**TASK INSTRUCTIONS:** Copy each line that contains the string "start", taking them from the material.

**THE DATA:**
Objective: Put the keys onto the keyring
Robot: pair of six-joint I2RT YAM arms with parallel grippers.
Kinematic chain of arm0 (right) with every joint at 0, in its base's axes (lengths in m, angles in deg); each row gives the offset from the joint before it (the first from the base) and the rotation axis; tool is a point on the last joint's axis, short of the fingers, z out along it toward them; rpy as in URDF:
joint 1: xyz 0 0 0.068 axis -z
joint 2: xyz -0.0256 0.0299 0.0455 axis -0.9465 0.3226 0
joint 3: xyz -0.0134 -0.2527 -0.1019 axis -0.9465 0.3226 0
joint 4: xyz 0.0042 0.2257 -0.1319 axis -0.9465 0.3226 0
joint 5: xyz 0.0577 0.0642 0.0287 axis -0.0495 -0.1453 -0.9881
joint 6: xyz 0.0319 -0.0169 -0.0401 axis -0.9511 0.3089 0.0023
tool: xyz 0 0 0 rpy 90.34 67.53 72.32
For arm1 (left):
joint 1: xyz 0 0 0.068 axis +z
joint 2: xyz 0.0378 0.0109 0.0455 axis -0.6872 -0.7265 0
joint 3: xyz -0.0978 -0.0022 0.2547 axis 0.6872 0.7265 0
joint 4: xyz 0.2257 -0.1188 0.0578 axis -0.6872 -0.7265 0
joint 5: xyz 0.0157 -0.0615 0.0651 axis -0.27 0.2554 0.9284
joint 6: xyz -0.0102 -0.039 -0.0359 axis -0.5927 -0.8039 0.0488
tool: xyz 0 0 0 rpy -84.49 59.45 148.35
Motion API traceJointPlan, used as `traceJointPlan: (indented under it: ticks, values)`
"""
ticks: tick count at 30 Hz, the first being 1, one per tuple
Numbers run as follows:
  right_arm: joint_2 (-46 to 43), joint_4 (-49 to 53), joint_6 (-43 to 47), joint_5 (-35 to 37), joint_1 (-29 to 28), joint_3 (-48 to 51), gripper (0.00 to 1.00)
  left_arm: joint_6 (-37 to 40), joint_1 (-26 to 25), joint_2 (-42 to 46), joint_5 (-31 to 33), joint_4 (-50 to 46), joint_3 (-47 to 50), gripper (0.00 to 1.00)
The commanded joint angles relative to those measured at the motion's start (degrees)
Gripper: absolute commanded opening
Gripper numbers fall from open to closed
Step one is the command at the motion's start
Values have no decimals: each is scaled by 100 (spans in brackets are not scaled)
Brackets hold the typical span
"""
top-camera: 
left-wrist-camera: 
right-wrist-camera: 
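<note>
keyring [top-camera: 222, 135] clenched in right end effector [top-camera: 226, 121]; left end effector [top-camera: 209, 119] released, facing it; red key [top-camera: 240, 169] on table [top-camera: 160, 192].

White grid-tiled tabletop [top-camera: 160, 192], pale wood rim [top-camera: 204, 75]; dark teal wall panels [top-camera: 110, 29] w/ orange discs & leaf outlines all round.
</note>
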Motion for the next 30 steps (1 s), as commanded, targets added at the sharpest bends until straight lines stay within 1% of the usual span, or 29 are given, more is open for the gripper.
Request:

**RESPONSE AREA:**
The commanded joint angles relative to those measured at the motion's start (degrees)
Step one is the command at the motion's start

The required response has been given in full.